### Task brief
All of the data must be retyped exactly, with nothing left out.

-------- Data for the task --------

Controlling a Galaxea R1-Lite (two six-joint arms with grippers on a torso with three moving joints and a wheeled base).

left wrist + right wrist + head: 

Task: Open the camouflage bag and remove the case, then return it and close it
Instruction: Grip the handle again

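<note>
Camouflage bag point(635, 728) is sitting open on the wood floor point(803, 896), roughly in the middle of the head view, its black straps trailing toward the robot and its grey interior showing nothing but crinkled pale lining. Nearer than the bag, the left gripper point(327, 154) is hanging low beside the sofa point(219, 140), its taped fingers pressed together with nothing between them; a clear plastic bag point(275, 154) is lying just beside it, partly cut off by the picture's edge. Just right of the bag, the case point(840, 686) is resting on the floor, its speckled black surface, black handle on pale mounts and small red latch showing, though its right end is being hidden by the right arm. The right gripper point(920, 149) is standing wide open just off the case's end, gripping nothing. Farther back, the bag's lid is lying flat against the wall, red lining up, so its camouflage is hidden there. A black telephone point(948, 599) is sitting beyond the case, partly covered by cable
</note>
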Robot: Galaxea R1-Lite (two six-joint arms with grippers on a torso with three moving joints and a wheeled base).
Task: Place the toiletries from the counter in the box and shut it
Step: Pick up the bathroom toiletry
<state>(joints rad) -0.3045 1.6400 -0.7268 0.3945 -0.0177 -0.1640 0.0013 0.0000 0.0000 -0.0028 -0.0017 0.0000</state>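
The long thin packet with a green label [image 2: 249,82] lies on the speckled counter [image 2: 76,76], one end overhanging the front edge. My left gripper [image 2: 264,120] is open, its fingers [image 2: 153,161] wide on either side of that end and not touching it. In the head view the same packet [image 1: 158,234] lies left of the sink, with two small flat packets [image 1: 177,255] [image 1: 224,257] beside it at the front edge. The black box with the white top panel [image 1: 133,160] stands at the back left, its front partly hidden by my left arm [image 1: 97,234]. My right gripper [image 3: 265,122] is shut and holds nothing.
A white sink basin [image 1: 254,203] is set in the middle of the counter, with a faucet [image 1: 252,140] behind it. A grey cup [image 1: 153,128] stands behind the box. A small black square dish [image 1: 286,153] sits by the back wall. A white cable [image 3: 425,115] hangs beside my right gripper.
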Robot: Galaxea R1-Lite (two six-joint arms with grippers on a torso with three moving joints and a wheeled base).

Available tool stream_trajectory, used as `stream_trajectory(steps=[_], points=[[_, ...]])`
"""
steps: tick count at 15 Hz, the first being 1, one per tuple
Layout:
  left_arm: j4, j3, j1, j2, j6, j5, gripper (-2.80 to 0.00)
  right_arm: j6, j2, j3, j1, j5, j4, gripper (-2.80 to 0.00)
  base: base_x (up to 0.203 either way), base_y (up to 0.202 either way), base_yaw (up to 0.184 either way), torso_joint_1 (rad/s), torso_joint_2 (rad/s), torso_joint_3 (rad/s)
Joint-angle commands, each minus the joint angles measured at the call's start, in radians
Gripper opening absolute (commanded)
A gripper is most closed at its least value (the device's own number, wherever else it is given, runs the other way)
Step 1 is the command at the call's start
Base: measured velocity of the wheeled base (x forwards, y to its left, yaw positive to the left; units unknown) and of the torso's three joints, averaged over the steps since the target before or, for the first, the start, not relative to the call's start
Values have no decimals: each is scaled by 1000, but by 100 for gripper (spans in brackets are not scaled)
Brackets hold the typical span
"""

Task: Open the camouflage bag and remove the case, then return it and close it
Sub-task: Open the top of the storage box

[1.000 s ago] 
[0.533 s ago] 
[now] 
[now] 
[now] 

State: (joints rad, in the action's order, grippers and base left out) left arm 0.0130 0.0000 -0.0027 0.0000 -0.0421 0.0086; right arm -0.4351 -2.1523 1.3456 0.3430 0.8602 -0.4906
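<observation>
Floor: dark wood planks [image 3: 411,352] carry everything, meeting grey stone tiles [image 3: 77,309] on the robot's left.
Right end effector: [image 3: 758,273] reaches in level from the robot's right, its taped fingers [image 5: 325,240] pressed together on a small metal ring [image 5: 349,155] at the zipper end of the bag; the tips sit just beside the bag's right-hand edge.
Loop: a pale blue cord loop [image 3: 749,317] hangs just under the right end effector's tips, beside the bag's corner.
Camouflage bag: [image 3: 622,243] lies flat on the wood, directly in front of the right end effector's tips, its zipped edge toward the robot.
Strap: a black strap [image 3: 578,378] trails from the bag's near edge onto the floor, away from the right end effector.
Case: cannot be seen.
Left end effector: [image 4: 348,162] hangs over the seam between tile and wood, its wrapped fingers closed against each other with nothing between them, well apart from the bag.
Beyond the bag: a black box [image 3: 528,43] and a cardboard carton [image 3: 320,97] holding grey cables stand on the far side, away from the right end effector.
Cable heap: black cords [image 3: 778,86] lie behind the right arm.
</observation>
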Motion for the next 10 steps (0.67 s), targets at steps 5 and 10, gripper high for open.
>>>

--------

### Result below
Controlling a Galaxea R1-Lite (two six-joint arms with grippers on a torso with three moving joints and a wheeled base).

left wrist + right wrist + head: 

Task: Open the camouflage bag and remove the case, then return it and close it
Instruction: Grip the handle again

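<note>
Camouflage bag point(635, 728) is sitting open on the wood floor point(803, 896), roughly in the middle of the head view, its black straps trailing toward the robot and its grey interior showing nothing but crinkled pale lining. Nearer than the bag, the left gripper point(327, 154) is hanging low beside the sofa point(219, 140), its taped fingers pressed together with nothing between them; a clear plastic bag point(275, 154) is lying just beside it, partly cut off by the picture's edge. Just right of the bag, the case point(840, 686) is resting on the floor, its speckled black surface, black handle on pale mounts and small red latch showing, though its right end is being hidden by the right arm. The right gripper point(920, 149) is standing wide open just off the case's end, gripping nothing. Farther back, the bag's lid is lying flat against the wall, red lining up, so its camouflage is hidden there. A black telephone point(948, 599) is sitting beyond the case, partly covered by cable
</note>
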Robot: Galaxea R1-Lite (two six-joint arms with grippers on a torso with three moving joints and a wheeled base).
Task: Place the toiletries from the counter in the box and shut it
Step: Pick up the bathroom toiletry
<state>(joints rad) -0.3045 1.6400 -0.7268 0.3945 -0.0177 -0.1640 0.0013 0.0000 0.0000 -0.0028 -0.0017 0.0000</state>
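The long thin packet with a green label [image 2: 249,82] lies on the speckled counter [image 2: 76,76], one end overhanging the front edge. My left gripper [image 2: 264,120] is open, its fingers [image 2: 153,161] wide on either side of that end and not touching it. In the head view the same packet [image 1: 158,234] lies left of the sink, with two small flat packets [image 1: 177,255] [image 1: 224,257] beside it at the front edge. The black box with the white top panel [image 1: 133,160] stands at the back left, its front partly hidden by my left arm [image 1: 97,234]. My right gripper [image 3: 265,122] is shut and holds nothing.
A white sink basin [image 1: 254,203] is set in the middle of the counter, with a faucet [image 1: 252,140] behind it. A grey cup [image 1: 153,128] stands behind the box. A small black square dish [image 1: 286,153] sits by the back wall. A white cable [image 3: 425,115] hangs beside my right gripper.
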Robot: Galaxea R1-Lite (two six-joint arms with grippers on a torso with three moving joints and a wheeled base).

Available tool stream_trajectory, used as `stream_trajectory(steps=[_], points=[[_, ...]])`
"""
steps: tick count at 15 Hz, the first being 1, one per tuple
Layout:
  left_arm: j4, j3, j1, j2, j6, j5, gripper (-2.80 to 0.00)
  right_arm: j6, j2, j3, j1, j5, j4, gripper (-2.80 to 0.00)
  base: base_x (up to 0.203 either way), base_y (up to 0.202 either way), base_yaw (up to 0.184 either way), torso_joint_1 (rad/s), torso_joint_2 (rad/s), torso_joint_3 (rad/s)
Joint-angle commands, each minus the joint angles measured at the call's start, in radians
Gripper opening absolute (commanded)
A gripper is most closed at its least value (the device's own number, wherever else it is given, runs the other way)
Step 1 is the command at the call's start
Base: measured velocity of the wheeled base (x forwards, y to its left, yaw positive to the left; units unknown) and of the torso's three joints, averaged over the steps since the target before or, for the first, the start, not relative to the call's start
Values have no decimals: each is scaled by 1000, but by 100 for gripper (spans in brackets are not scaled)
Brackets hold the typical span
"""

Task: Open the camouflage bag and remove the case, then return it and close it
Sub-task: Open the top of the storage box

[1.000 s ago] 
[0.533 s ago] 
[now] 
[now] 
[now] 

State: (joints rad, in the action's order, grippers and base left out) left arm 0.0130 0.0000 -0.0027 0.0000 -0.0421 0.0086; right arm -0.4351 -2.1523 1.3456 0.3430 0.8602 -0.4906
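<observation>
Floor: dark wood planks [image 3: 411,352] carry everything, meeting grey stone tiles [image 3: 77,309] on the robot's left.
Right end effector: [image 3: 758,273] reaches in level from the robot's right, its taped fingers [image 5: 325,240] pressed together on a small metal ring [image 5: 349,155] at the zipper end of the bag; the tips sit just beside the bag's right-hand edge.
Loop: a pale blue cord loop [image 3: 749,317] hangs just under the right end effector's tips, beside the bag's corner.
Camouflage bag: [image 3: 622,243] lies flat on the wood, directly in front of the right end effector's tips, its zipped edge toward the robot.
Strap: a black strap [image 3: 578,378] trails from the bag's near edge onto the floor, away from the right end effector.
Case: cannot be seen.
Left end effector: [image 4: 348,162] hangs over the seam between tile and wood, its wrapped fingers closed against each other with nothing between them, well apart from the bag.
Beyond the bag: a black box [image 3: 528,43] and a cardboard carton [image 3: 320,97] holding grey cables stand on the far side, away from the right end effector.
Cable heap: black cords [image 3: 778,86] lie behind the right arm.
</observation>
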Motion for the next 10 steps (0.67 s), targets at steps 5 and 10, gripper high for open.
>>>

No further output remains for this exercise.